I know there's some free hearted people here so let's see em!!


----------



## mattwalt (Jan 5, 2017)

That little chalice is stunning. Oak Bootsman?


----------



## mattwalt (Jan 5, 2017)

Thats a stunning collection. Nice seeing some of the less active builder's work again. See at least 2 Slingnerds - Looks like a Joe Roberts Yew, DSIL butt cap, Flatbands...


----------



## Tree Man (Jun 30, 2016)

Here's some of mine. I cherish every one!


----------



## Catapults and Carving (Jan 6, 2020)

Wow! That's a nice collection, unfortunately the only sling I have that wasn't made by me is a wasp so can't contribute to that side of the discussion haha

Sent from my iPhone using Tapatalk


----------



## Ibojoe (Mar 13, 2016)

mattwalt said:


> Thats a stunning collection. Nice seeing some of the less active builder's work again. See at least 2 Slingnerds - Looks like a Joe Roberts Yew, DSIL butt cap, Flatbands...


The little Challice is a Christmas present from Treeman. These are all really special to me. Every one has there own style. It's fun trying to figure out who made what.
Do you remember Mr Brooks? Sent me that yew Champ on my birthday. Just out of the blue.


----------



## Ibojoe (Mar 13, 2016)

Catapult Carl said:


> Wow! That's a nice collection, unfortunately the only sling I have that wasn't made by me is a wasp so can't contribute to that side of the discussion haha
> Sent from my iPhone using Tapatalk


That's ok Carl. I'll bet it happens soon.


----------



## bingo (Oct 25, 2019)

Ibojoe said:


> Ever just have sling mail just show up out of the blue? Not the ones you bought or traded for. You know, the special ones that you would never sell or trade. The ones your friends built especially for you. I try to show mine off every chance I get. I went through them today and picked out at least one from each friend and took a picture.
> Well here's your chance to display yours. Might make your friends feel a little special to boot.
> I know there's some free hearted people here so let's see em!!

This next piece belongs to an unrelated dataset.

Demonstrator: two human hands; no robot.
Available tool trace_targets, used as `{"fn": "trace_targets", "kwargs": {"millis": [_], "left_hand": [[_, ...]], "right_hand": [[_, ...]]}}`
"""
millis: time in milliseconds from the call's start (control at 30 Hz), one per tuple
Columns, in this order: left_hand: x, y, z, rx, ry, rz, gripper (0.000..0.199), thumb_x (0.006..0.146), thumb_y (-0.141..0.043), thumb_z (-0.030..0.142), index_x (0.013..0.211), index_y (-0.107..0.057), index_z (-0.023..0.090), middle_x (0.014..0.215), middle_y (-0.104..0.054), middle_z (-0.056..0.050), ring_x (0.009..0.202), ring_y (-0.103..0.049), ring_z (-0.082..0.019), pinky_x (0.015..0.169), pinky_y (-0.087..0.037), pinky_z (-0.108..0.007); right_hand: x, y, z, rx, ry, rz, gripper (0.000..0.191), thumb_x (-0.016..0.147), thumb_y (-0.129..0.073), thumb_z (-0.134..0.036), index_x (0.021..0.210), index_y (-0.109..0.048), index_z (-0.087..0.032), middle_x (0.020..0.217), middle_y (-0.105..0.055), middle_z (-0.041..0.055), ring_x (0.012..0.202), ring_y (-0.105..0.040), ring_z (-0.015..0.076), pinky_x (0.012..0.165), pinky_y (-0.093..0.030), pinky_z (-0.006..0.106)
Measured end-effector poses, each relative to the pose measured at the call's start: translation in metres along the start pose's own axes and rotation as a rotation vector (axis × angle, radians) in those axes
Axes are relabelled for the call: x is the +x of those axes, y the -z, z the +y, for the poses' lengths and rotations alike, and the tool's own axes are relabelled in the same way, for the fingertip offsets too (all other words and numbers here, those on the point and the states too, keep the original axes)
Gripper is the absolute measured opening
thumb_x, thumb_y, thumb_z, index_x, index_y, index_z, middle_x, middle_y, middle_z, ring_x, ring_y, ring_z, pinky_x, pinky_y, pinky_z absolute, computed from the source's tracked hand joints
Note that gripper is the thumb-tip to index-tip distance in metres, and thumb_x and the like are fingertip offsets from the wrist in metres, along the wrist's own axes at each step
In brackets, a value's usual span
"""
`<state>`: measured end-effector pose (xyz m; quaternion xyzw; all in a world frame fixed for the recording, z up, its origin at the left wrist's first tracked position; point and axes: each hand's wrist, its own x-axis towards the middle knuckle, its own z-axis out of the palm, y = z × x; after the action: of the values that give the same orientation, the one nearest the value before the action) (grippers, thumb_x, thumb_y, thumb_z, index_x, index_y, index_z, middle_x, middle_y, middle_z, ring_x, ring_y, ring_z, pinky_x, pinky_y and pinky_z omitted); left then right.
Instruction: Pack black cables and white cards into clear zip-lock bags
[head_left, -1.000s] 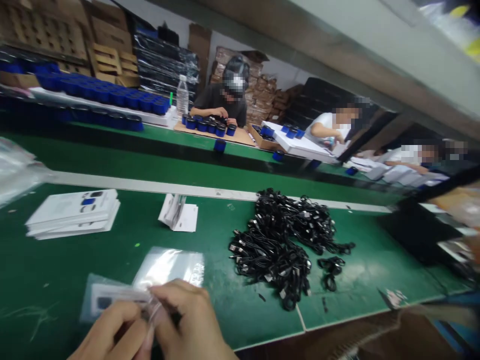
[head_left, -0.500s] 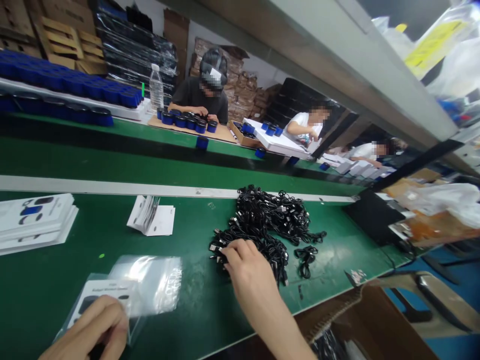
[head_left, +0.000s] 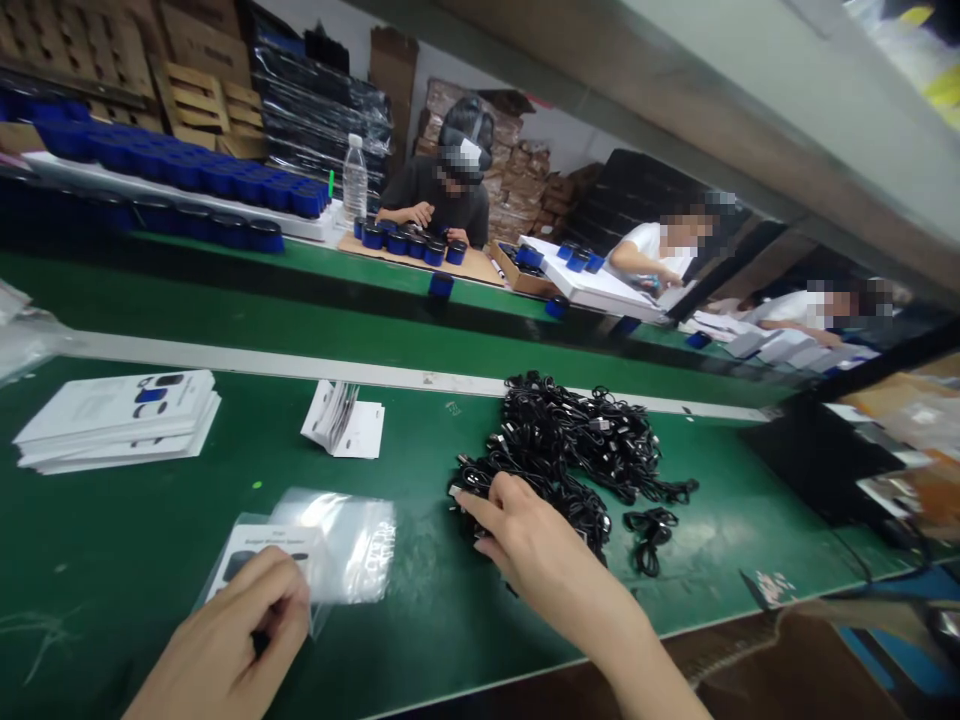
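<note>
My left hand (head_left: 244, 625) is closed, with curled fingers, on a clear plastic bag (head_left: 319, 615) at the lower left. Inside that bag is a printed card (head_left: 277, 538) showing dark speakers; the fingertips are partly hidden. More clear plastic bags (head_left: 349, 545) lie under and beside it. My right hand (head_left: 525, 530) is at the near left edge of a heap of black USB cables (head_left: 577, 430). Its index finger is stretched out onto a USB plug, and the thumb is apart from it. A single coiled black cable (head_left: 651, 535) lies to the right of the heap.
A stack of printed booklets (head_left: 127, 420) and a few folded white leaflets (head_left: 349, 425) lie on the green table (head_left: 420, 650). Behind a white strip, blue round speakers (head_left: 420, 248) stand on a raised ledge. A shelf beam (head_left: 637, 120) hangs overhead. Several people work opposite.
The view has turned left, so things appear shifted right. My right index finger has straightened away from the thumb at the cables. My left hand stays on the bag with the card.
</note>
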<state>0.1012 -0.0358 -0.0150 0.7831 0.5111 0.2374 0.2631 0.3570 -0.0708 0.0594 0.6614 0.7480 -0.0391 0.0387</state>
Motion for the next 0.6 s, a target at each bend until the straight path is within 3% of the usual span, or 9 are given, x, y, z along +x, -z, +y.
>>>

what a collection man awesome Joe ????????


----------



## Catapults and Carving (Jan 6, 2020)

[/quote] 
That's ok Carl. I'll bet it happens soon.[/quote]

Good things come to those who wait haha

Sent from my iPhone using Tapatalk


----------



## Tree Man (Jun 30, 2016)

Catapult Carl said:


> Wow! That's a nice collection, unfortunately the only sling I have that wasn't made by me is a wasp so can't contribute to that side of the discussion haha
> 
> Sent from my iPhone using Tapatalk


Were going to have to do something about that.


----------



## mattwalt (Jan 5, 2017)

Ibojoe said:


> mattwalt said:
> 
> 
> > Thats a stunning collection. Nice seeing some of the less active builder's work again. See at least 2 Slingnerds - Looks like a Joe Roberts Yew, DSIL butt cap, Flatbands...
> ...


Mr B! - I have 2 small nattles of his. Had some old friends visit wh happen to live almost up the road from him - lucky score. I cherish all the stuff I've got from other members. Unfortunately I've had to stockpile most of these all over the world. Hope to be reunited with some of those soon.


----------



## bingo (Oct 25, 2019)

Some home made an afew bought and trades these will be with me a long time cheers IM and PB ????????


----------



## 31610 (Aug 20, 2017)

Nice collection Joe ! I have to get mine out


----------



## Catapults and Carving (Jan 6, 2020)

treeman said:


> Catapult Carl said:
> 
> 
> > Wow! That's a nice collection, unfortunately the only sling I have that wasn't made by me is a wasp so can't contribute to that side of the discussion haha
> ...


At least now the uk is on lockdown I have plenty of time to make more of my own! I'm sure my time will come

Sent from my iPhone using Tapatalk


----------



## bingo (Oct 25, 2019)

Catapult Carl said:


> treeman said:
> 
> 
> > Catapult Carl said:
> ...


get building bud ????????


----------



## Mikmaq_indian (Mar 5, 2020)

Awesome collection! Looks like some really beauties you have there!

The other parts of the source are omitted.